WHAT IS EXPECTED -
From the listing below, copy only the lines running from the line that contains "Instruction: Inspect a" to the line that contains "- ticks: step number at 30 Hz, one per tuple", both included.

-=-=-=-=-

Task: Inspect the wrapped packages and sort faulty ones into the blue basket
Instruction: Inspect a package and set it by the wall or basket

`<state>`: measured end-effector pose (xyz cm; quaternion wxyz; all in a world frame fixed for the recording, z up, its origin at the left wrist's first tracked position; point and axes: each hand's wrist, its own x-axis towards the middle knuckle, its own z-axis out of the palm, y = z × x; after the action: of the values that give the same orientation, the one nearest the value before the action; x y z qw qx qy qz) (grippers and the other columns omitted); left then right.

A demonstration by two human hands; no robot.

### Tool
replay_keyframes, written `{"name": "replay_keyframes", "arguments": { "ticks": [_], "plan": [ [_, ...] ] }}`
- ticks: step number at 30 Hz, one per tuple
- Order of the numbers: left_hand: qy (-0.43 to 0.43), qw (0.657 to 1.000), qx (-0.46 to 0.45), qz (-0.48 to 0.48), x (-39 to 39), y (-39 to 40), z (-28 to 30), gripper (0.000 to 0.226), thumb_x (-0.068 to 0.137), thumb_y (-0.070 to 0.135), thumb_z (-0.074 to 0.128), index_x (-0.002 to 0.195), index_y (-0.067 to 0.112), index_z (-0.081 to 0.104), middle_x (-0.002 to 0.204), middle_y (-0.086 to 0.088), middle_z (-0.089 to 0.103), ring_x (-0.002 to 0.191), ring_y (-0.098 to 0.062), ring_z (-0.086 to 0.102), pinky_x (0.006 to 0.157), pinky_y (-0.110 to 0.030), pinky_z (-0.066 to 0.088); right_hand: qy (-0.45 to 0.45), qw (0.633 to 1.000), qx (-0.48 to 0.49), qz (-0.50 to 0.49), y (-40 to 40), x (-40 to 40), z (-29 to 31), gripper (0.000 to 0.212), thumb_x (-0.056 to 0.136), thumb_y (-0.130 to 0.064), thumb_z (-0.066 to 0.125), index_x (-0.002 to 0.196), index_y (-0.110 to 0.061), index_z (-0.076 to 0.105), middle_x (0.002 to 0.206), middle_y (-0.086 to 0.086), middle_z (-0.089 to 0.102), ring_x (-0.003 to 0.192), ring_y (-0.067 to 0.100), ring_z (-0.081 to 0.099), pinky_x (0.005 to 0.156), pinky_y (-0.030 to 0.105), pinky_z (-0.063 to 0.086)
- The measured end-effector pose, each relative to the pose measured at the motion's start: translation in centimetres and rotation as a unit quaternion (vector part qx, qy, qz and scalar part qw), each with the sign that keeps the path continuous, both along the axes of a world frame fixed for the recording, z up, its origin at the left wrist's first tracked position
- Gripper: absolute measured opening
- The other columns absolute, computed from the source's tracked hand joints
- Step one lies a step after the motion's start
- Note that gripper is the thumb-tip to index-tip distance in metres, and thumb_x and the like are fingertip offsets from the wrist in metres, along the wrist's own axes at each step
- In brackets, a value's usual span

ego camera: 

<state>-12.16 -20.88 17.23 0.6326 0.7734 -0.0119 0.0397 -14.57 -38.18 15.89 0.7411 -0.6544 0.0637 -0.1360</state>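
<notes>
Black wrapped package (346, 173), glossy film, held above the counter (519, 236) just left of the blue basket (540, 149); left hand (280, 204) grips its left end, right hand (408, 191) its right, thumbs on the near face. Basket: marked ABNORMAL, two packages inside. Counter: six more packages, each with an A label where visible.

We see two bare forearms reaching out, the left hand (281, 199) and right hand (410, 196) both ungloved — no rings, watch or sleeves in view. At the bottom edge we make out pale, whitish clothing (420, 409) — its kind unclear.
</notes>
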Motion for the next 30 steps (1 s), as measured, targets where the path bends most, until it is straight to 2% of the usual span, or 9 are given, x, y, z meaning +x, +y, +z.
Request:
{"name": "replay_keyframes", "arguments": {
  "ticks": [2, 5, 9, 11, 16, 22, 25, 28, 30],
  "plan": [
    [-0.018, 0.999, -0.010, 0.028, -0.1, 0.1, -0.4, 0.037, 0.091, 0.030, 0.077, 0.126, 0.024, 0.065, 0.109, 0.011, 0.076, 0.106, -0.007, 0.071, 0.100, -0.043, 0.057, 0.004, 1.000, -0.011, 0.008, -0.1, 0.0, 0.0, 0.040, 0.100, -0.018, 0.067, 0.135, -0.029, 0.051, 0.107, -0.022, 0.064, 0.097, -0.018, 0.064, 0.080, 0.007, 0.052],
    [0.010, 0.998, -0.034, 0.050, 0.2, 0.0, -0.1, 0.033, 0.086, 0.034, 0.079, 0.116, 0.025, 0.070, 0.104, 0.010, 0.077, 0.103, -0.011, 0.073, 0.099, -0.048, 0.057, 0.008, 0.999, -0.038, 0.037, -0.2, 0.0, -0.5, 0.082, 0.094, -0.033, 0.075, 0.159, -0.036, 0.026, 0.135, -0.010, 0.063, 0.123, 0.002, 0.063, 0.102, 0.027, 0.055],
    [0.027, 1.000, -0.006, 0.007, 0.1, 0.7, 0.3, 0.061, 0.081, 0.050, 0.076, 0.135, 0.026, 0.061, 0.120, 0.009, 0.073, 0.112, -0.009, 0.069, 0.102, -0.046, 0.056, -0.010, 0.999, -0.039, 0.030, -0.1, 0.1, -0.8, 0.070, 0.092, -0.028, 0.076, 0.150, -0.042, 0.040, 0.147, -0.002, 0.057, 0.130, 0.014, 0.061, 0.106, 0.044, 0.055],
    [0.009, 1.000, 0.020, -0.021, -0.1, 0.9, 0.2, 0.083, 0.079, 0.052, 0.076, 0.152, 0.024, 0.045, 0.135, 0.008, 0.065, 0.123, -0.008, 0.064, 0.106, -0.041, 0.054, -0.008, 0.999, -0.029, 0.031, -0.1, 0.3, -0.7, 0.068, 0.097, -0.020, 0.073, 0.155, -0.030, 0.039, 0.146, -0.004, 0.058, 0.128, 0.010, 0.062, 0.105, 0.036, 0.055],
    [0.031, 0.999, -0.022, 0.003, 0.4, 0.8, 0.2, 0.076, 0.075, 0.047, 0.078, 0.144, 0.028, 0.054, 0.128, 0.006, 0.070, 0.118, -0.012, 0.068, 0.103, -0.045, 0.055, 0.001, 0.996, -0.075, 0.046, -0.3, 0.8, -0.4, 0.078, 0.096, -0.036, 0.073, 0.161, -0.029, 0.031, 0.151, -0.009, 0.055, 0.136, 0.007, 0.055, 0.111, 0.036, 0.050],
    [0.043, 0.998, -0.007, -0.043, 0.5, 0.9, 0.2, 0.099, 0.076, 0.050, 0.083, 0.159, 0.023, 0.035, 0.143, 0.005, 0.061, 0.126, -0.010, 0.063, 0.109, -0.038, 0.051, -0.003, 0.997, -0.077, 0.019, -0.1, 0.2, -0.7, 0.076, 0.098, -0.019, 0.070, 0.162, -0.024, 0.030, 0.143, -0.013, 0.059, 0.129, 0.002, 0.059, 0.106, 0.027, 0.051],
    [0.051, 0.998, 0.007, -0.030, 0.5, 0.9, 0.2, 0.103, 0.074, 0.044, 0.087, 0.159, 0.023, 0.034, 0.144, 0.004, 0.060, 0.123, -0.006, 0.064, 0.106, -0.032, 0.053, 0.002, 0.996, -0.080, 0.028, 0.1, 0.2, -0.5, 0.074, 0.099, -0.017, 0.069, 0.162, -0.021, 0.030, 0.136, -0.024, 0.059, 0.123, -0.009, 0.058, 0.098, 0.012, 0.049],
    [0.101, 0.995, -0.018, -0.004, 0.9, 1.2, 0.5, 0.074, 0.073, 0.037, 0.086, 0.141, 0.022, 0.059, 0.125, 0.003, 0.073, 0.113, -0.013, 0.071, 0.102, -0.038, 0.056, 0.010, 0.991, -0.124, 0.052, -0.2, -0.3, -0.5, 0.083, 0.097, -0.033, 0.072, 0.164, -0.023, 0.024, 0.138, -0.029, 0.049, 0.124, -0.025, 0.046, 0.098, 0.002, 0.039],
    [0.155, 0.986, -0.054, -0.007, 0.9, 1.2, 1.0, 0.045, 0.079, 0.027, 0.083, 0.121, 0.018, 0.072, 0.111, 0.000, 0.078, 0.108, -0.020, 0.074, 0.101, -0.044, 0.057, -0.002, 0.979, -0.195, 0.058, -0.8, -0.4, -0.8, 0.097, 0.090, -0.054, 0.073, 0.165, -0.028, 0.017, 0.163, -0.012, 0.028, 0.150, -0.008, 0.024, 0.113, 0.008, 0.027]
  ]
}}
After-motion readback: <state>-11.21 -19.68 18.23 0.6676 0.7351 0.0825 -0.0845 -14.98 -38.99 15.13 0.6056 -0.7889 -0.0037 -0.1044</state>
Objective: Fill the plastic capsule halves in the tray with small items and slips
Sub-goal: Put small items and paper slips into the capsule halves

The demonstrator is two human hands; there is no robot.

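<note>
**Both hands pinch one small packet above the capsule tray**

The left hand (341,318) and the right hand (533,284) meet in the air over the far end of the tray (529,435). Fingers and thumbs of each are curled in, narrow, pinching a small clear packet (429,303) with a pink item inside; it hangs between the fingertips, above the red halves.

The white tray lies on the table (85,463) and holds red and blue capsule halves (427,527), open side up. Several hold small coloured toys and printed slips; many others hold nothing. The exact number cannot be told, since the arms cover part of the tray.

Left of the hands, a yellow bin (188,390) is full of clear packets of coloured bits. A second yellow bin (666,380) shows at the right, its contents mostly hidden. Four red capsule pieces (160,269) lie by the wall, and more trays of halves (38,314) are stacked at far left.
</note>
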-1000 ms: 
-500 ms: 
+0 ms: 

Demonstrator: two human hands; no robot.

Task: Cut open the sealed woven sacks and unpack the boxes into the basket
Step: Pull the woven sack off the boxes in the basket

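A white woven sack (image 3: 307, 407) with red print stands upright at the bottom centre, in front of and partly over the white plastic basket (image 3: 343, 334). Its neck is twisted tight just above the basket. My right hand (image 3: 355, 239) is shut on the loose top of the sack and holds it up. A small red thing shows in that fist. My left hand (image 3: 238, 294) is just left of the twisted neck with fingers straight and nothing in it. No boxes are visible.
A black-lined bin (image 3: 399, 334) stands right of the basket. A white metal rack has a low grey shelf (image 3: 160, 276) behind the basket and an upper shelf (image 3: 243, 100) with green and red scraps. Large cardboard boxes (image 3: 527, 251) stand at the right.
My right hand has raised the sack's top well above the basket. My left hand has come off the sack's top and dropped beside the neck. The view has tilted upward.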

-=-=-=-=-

TASK OUTPUT -
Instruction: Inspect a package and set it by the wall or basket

`<state>`: measured end-effector pose (xyz cm; quaternion wxyz; all in a world frame fixed for the recording, z up, its origin at the left wrist's first tracked position; point and axes: each hand's wrist, its own x-axis towards the middle knuckle, its own z-axis out of the palm, y = z × x; after the action: of the values that give the same orientation, the one nearest the value before the action; x y z qw qx qy qz) (grippers and the other columns omitted); left then right.

A demonstration by two human hands; no robot.

### Tool
replay_keyframes, written `{"name": "replay_keyframes", "arguments": { "ticks": [_], "plan": [ [_, ...] ] }}`
- ticks: step number at 30 Hz, one per tuple

The full output has been given.